* Work order
All lines from the first one in the listing below to the one holding "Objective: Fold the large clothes", inclusive, are to be copied exactly.

* Input data
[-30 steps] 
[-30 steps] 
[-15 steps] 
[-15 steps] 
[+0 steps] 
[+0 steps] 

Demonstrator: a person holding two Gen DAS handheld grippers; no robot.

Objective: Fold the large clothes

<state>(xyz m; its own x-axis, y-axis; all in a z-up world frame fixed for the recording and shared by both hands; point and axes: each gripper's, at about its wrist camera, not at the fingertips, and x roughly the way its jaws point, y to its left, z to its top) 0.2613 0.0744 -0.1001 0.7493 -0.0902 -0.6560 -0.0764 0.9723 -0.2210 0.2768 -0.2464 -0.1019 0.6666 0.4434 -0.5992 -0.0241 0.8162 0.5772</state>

* Exercise answer
[-30 steps] 
[-30 steps] 
[-15 steps] 
[-15 steps] 
[+0 steps] 
[+0 steps] 

Demonstrator: a person holding two Gen DAS handheld grippers; no robot.

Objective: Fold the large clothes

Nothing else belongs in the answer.